* YOUR INSTRUCTIONS *
With pictures omitted, restate the data word for word.

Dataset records
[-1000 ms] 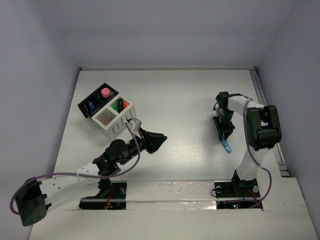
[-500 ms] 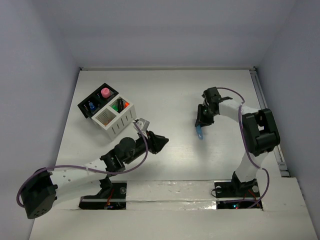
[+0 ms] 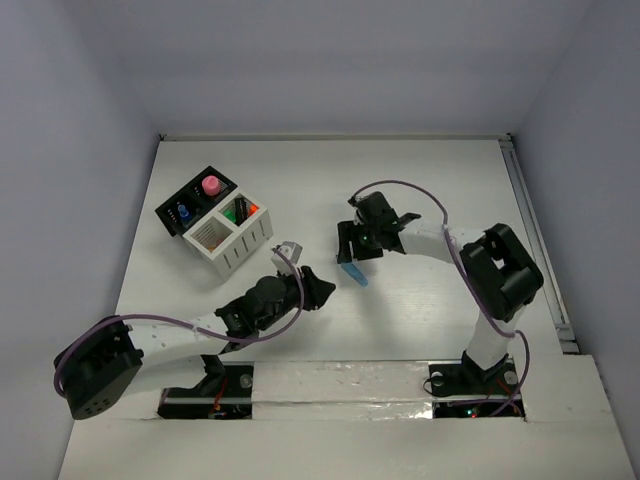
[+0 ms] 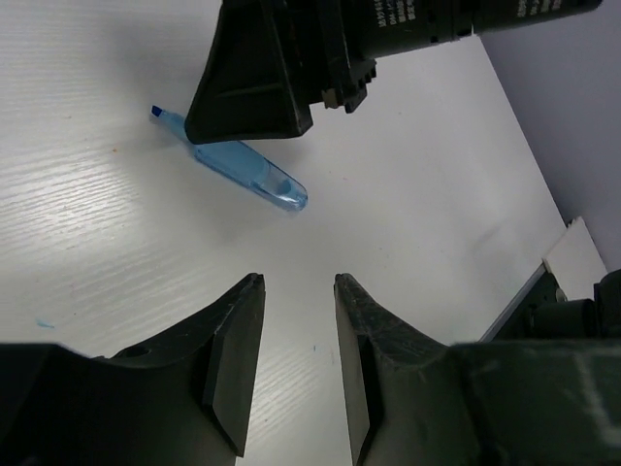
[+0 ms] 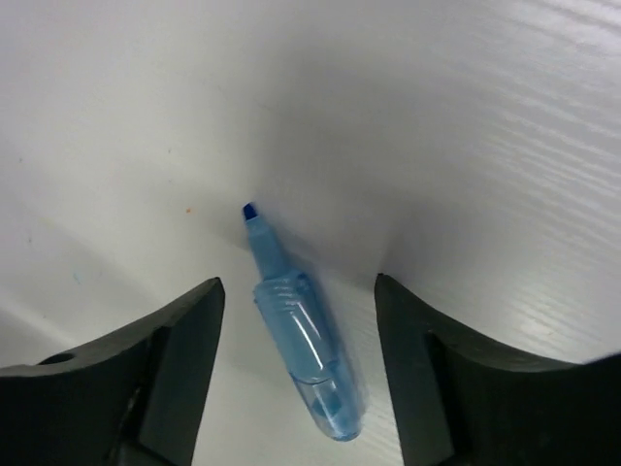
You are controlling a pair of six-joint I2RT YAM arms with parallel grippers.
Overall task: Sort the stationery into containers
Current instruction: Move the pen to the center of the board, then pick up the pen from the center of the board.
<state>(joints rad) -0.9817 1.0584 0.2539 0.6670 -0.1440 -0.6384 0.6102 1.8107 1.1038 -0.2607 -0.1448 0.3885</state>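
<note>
Translucent blue plastic is catching the light on the short highlighter point(image 5: 299, 335), which is lying flat on the white, finely grained desk point(image 3: 420, 190), near its middle and well apart from the containers. Its darker chisel tip is pointing away from the right wrist camera, its ribbed collar is sitting just behind the tip, and its rounded butt end is lying nearest that lens. The right pincer point(image 5: 296, 282) is hanging over it with its matte black, wedge-shaped fingers point(image 5: 165, 369) spread wide, one on each side of the barrel and neither touching it. The left pincer point(image 4: 298, 282) is facing the highlighter from just beside it, its flat-faced black fingers point(image 4: 233, 349) standing only slightly parted, with a narrow gap between them and nothing in it. At the far left of the desk the black organiser box point(image 3: 196, 197) is showing a round pink cap point(image 3: 211, 185) and a small blue piece point(image 3: 183, 213) in its compartments. Touching it, the white box point(image 3: 245, 252) with slatted sides is holding green and orange pieces point(image 3: 241, 210) in its far compartment. Thin purple cables point(image 3: 400, 188) are looping along both white arms.
</note>
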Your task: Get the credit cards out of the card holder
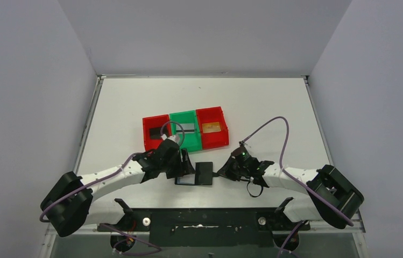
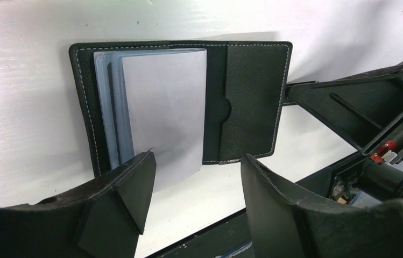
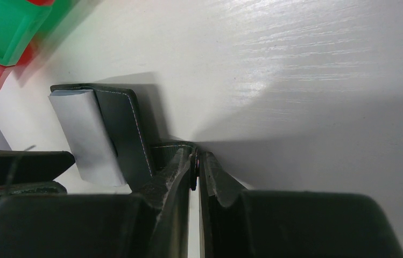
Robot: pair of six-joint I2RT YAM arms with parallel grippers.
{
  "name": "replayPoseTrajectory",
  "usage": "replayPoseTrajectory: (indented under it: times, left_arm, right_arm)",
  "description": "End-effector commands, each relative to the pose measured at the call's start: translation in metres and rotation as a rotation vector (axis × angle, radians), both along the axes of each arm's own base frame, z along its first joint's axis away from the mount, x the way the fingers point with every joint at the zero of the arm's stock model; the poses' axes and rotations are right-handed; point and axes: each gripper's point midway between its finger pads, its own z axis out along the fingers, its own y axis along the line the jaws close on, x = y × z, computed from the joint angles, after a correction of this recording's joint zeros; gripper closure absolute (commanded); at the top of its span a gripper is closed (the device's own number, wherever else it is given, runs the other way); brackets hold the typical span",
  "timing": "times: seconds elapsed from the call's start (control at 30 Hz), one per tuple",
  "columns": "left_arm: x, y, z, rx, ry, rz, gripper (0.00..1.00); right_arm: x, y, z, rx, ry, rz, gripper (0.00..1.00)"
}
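Left gripper [image 2: 196,161] released, jaws spread over lower edge of sleeves [image 2: 161,107]. Right gripper [image 3: 196,158] clenched on card holder [image 1: 203,172] right flap; holder lies open on tabletop [image 1: 274,107], lower centre of overhead frame. Likely light, floppy; sleeves slick. Best pinch at sleeve mouth, flap pinned. Bins [image 1: 183,114] beyond.

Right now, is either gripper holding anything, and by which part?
The right gripper pinches the card holder by the free edge of its black cover. The left gripper is open and holds nothing.
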Motion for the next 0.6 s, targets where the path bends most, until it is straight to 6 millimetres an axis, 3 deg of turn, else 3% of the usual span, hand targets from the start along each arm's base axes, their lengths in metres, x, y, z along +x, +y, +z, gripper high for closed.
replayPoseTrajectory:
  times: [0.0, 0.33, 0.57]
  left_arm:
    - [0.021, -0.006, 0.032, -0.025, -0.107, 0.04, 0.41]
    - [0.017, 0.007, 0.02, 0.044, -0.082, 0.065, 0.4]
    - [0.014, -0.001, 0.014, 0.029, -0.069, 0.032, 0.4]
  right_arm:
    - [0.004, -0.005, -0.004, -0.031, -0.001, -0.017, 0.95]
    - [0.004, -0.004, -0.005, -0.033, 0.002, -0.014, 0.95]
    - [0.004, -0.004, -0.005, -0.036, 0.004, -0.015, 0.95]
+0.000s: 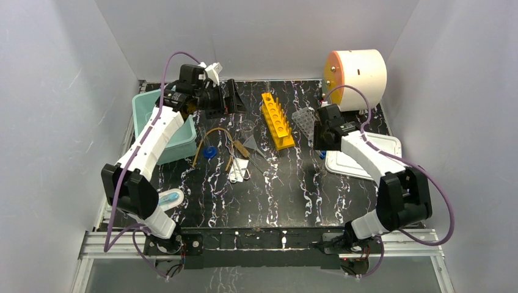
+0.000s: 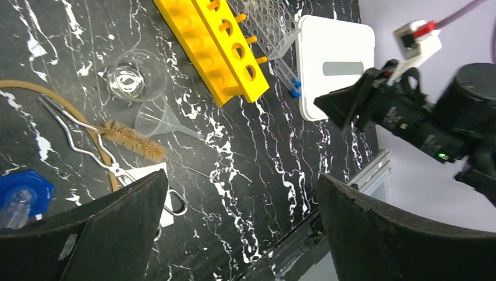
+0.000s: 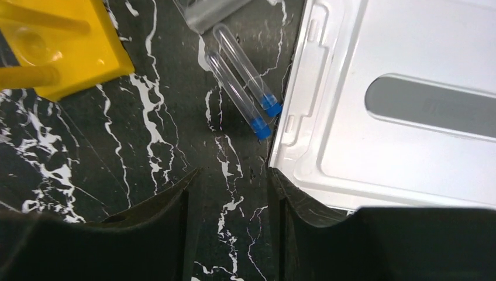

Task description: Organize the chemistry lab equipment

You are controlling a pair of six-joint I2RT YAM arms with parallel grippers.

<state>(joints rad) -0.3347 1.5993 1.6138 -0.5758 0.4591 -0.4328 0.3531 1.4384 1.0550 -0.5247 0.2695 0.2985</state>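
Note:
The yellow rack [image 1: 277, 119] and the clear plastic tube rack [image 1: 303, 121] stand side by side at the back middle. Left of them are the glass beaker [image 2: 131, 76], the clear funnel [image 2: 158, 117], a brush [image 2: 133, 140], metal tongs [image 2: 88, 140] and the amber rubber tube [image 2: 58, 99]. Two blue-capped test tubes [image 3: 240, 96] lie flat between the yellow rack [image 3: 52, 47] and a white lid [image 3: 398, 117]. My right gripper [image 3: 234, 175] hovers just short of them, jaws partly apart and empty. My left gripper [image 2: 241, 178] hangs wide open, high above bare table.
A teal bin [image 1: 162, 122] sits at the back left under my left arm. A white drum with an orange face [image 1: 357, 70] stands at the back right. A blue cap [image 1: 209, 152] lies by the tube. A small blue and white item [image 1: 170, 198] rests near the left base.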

* TASK RESPONSE *
[-1000 ms] 
[-500 ms] 
[+0 ms] 
[+0 ms] 
[+0 ms] 
You are controlling a pair of six-joint I2RT YAM arms with parallel grippers.
Overall task: Sort the stationery into containers
Current instruction: Move the pen to the center of the board, then pick up the pen from the center of the board.
<state>(joints rad) -0.9817 1.0584 0.2539 0.6670 -0.1440 -0.6384 0.6102 1.8107 1.1038 -0.2607 -0.1448 0.3885</state>
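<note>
Translucent blue plastic is catching the light on the short highlighter point(image 5: 299, 335), which is lying flat on the white, finely grained desk point(image 3: 420, 190), near its middle and well apart from the containers. Its darker chisel tip is pointing away from the right wrist camera, its ribbed collar is sitting just behind the tip, and its rounded butt end is lying nearest that lens. The right pincer point(image 5: 296, 282) is hanging over it with its matte black, wedge-shaped fingers point(image 5: 165, 369) spread wide, one on each side of the barrel and neither touching it. The left pincer point(image 4: 298, 282) is facing the highlighter from just beside it, its flat-faced black fingers point(image 4: 233, 349) standing only slightly parted, with a narrow gap between them and nothing in it. At the far left of the desk the black organiser box point(image 3: 196, 197) is showing a round pink cap point(image 3: 211, 185) and a small blue piece point(image 3: 183, 213) in its compartments. Touching it, the white box point(image 3: 245, 252) with slatted sides is holding green and orange pieces point(image 3: 241, 210) in its far compartment. Thin purple cables point(image 3: 400, 188) are looping along both white arms.
</note>
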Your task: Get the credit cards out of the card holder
Robot: pair of six-joint I2RT YAM arms with parallel grippers.
{
  "name": "replayPoseTrajectory",
  "usage": "replayPoseTrajectory: (indented under it: times, left_arm, right_arm)",
  "description": "End-effector commands, each relative to the pose measured at the call's start: translation in metres and rotation as a rotation vector (axis × angle, radians), both along the axes of each arm's own base frame, z along its first joint's axis away from the mount, x the way the fingers point with every joint at the zero of the arm's stock model; the poses' axes and rotations are right-handed; point and axes: each gripper's point midway between its finger pads, its own z axis out along the fingers, its own y axis along the line the jaws close on, x = y × z, computed from the joint angles, after a correction of this recording's joint zeros; gripper closure absolute (commanded); at the top of its span a gripper is closed (the device's own number, wherever else it is given, runs the other way); brackets hold the typical span",
  "timing": "times: seconds elapsed from the call's start (control at 30 Hz), one per tuple",
  "columns": "left_arm: x, y, z, rx, ry, rz, gripper (0.00..1.00); right_arm: x, y, z, rx, ry, rz, gripper (0.00..1.00)"
}
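Left gripper [image 2: 196,161] released, jaws spread over lower edge of sleeves [image 2: 161,107]. Right gripper [image 3: 196,158] clenched on card holder [image 1: 203,172] right flap; holder lies open on tabletop [image 1: 274,107], lower centre of overhead frame. Likely light, floppy; sleeves slick. Best pinch at sleeve mouth, flap pinned. Bins [image 1: 183,114] beyond.

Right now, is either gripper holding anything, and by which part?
The right gripper pinches the card holder by the free edge of its black cover. The left gripper is open and holds nothing.
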Motion for the next 0.6 s, targets where the path bends most, until it is straight to 6 millimetres an axis, 3 deg of turn, else 3% of the usual span, hand targets from the start along each arm's base axes, their lengths in metres, x, y, z along +x, +y, +z, gripper high for closed.
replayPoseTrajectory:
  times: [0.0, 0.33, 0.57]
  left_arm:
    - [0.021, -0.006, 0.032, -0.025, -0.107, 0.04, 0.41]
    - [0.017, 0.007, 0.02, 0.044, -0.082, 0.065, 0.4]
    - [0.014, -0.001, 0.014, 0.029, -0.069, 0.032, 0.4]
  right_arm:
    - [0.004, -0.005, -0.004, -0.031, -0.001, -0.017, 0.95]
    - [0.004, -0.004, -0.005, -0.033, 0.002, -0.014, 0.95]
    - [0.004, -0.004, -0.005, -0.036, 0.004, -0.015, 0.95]
+0.000s: 
+0.000s: 
+0.000s: 

Task description: Organize the chemistry lab equipment

You are controlling a pair of six-joint I2RT YAM arms with parallel grippers.

<state>(joints rad) -0.3347 1.5993 1.6138 -0.5758 0.4591 -0.4328 0.3531 1.4384 1.0550 -0.5247 0.2695 0.2985</state>
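Note:
The yellow rack [image 1: 277, 119] and the clear plastic tube rack [image 1: 303, 121] stand side by side at the back middle. Left of them are the glass beaker [image 2: 131, 76], the clear funnel [image 2: 158, 117], a brush [image 2: 133, 140], metal tongs [image 2: 88, 140] and the amber rubber tube [image 2: 58, 99]. Two blue-capped test tubes [image 3: 240, 96] lie flat between the yellow rack [image 3: 52, 47] and a white lid [image 3: 398, 117]. My right gripper [image 3: 234, 175] hovers just short of them, jaws partly apart and empty. My left gripper [image 2: 241, 178] hangs wide open, high above bare table.
A teal bin [image 1: 162, 122] sits at the back left under my left arm. A white drum with an orange face [image 1: 357, 70] stands at the back right. A blue cap [image 1: 209, 152] lies by the tube. A small blue and white item [image 1: 170, 198] rests near the left base.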

This exercise requires no further work.